The pre-cutting was done by a professional carpenter for us. There was simply no way we could have cut that size of Pardouk to a downright circle of 13 inches. Equally, ebony is very hard and dry wood. Cutting it into the equilateral triangle that would be fitted into the ground plate of Pardouk had to be done with professional machines. The results, however, were great.
Then we got out hands on the wood and started to excavate the space of the equilateral triangle from the table base. Neither of us had done this work before and so we were extremely careful in order to achieve the right shape and depths. The goal was to create an ebony inlay that was absolutely smooth and plane.
Copying the design onto this raw table turned out to be more difficult than expected. Mostly because of the size of the design: it didn’t fit on a single piece of paper and the circle on the outside of the table as well as the circle around the triangle had to be very exact. I still remember the day when we sat together in my living room - dozens of photocopies of the design around us, all in different sizes matched onto two DinA4 papers stuck together, manifold paper blackening our fingers... and very far away from the exact blueprint we needed for our tables. Finally, however, it worked out and we were ready to take the tables back into the barn behind my house to start drilling the design into the wood.

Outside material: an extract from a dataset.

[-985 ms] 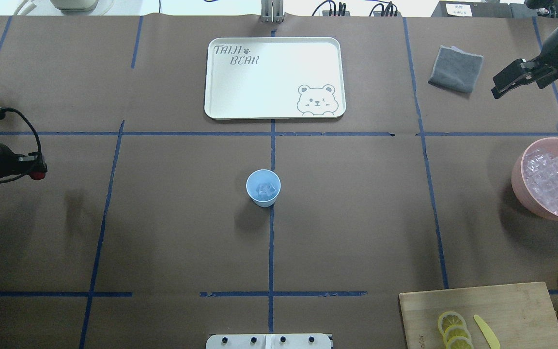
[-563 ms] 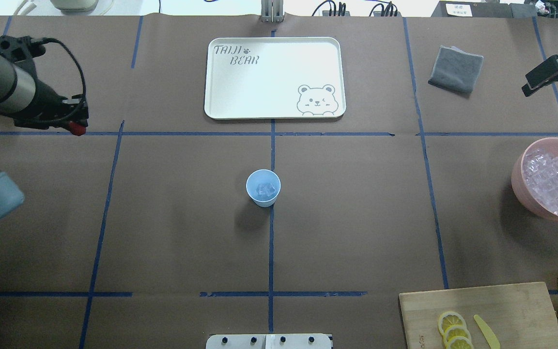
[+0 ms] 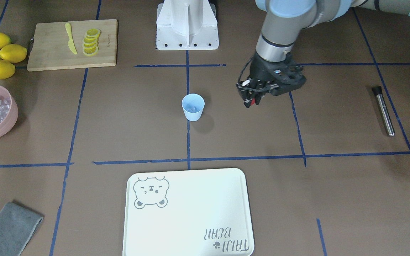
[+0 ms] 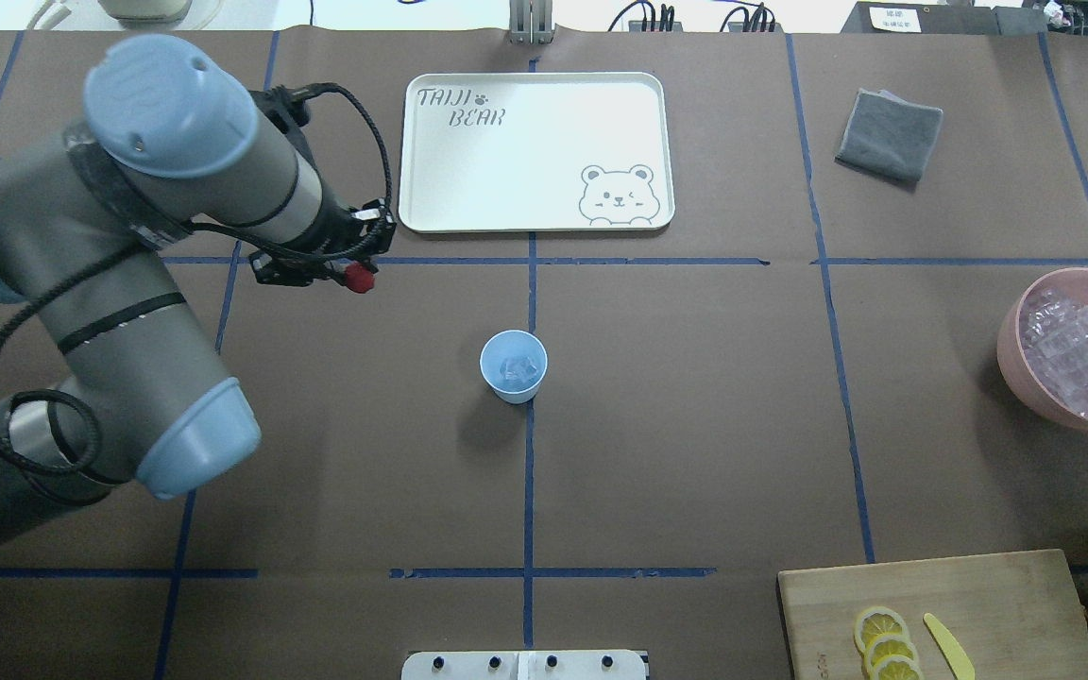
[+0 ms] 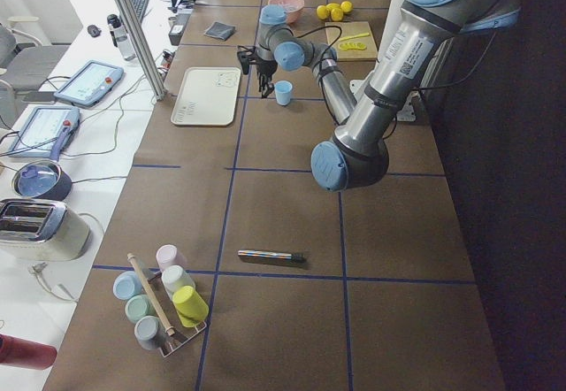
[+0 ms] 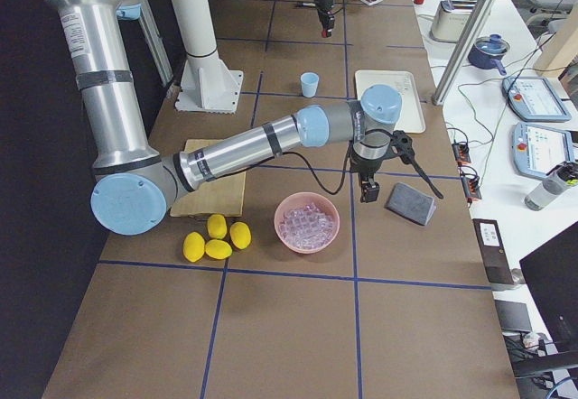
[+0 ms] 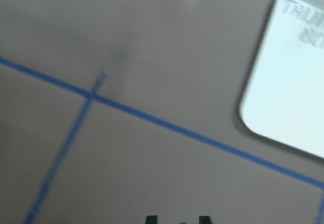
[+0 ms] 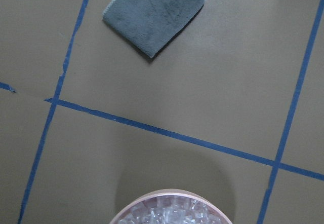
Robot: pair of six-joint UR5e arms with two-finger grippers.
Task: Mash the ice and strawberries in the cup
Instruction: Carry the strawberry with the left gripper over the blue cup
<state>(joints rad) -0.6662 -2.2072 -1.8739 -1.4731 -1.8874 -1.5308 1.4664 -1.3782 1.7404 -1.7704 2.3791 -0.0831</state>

Once we got used to it, the actual carving of the hebrew names as well as the archangel names was much easier than we had thought. However, it was the more intricate design of the filigree circles and seals that gave us a hard time. For each seal we only had one try to get it right or to mess up the entire table.
The next stage was easy compared to the previous one. Yet, again everything was the first time and we didn’t know how the colors would enhance or ruin the design. Ideally we wanted them to look like inlays rather than colors. However, even after visiting multiple artist shops we weren’t exactly sure that we had chosen the best possible solution... Once we applied the color things got worse. It was impossible to spot wether we enhanced the design or just ruined the whole thing. So we went through the entire process patiently, applied all colors in sequence and waited until they were fully dried. Only then did we polish all superfluous color off and brought the even surface of the table out again.

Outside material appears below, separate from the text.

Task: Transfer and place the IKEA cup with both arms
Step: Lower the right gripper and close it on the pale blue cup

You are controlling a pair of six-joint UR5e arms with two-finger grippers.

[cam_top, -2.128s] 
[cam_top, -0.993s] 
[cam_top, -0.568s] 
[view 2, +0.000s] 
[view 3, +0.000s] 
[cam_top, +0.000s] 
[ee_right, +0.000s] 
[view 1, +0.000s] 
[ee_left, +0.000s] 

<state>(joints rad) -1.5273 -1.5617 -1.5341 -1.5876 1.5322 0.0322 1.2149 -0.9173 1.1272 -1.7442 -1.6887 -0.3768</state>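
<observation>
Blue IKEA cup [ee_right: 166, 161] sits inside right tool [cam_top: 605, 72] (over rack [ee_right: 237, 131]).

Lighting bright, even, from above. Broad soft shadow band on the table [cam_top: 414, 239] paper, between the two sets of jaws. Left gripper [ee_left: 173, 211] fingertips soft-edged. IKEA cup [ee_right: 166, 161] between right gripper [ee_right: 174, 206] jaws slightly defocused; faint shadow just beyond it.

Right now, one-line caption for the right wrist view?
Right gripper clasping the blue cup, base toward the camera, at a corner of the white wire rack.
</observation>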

The final stage was to screw the black mirror on top of the Table of Practice. As mentioned above, we built two versions. One for a crystal ball and one for a mirror; as mine is the later you only get to see these pictures here. - I should also mention that I had to leave away the three symbols in the corners of the ebony triangle. The wood simply proved to be so dry at that point that any further carving would have made it break. Similarly I didn’t want to paint them onto the beautiful black wood as this was against the entire spirit of the project and wouldn’t have done justice to the surface of the ebony. Thus I decided less was more and finished the Table of Practice.
“If it doesn’t work it is not worth pursuing, but if it does work then it is worth pursuing thoroughly.” (Skinner & Rankine, The Keys to the Gateway of Magic, p.11)
Note: It might be worthy pointing out that the mirror was a different project itself. The surface is created according to Franz Bardon’s instruction for physical condensers and then coated with black paint in multiple layers.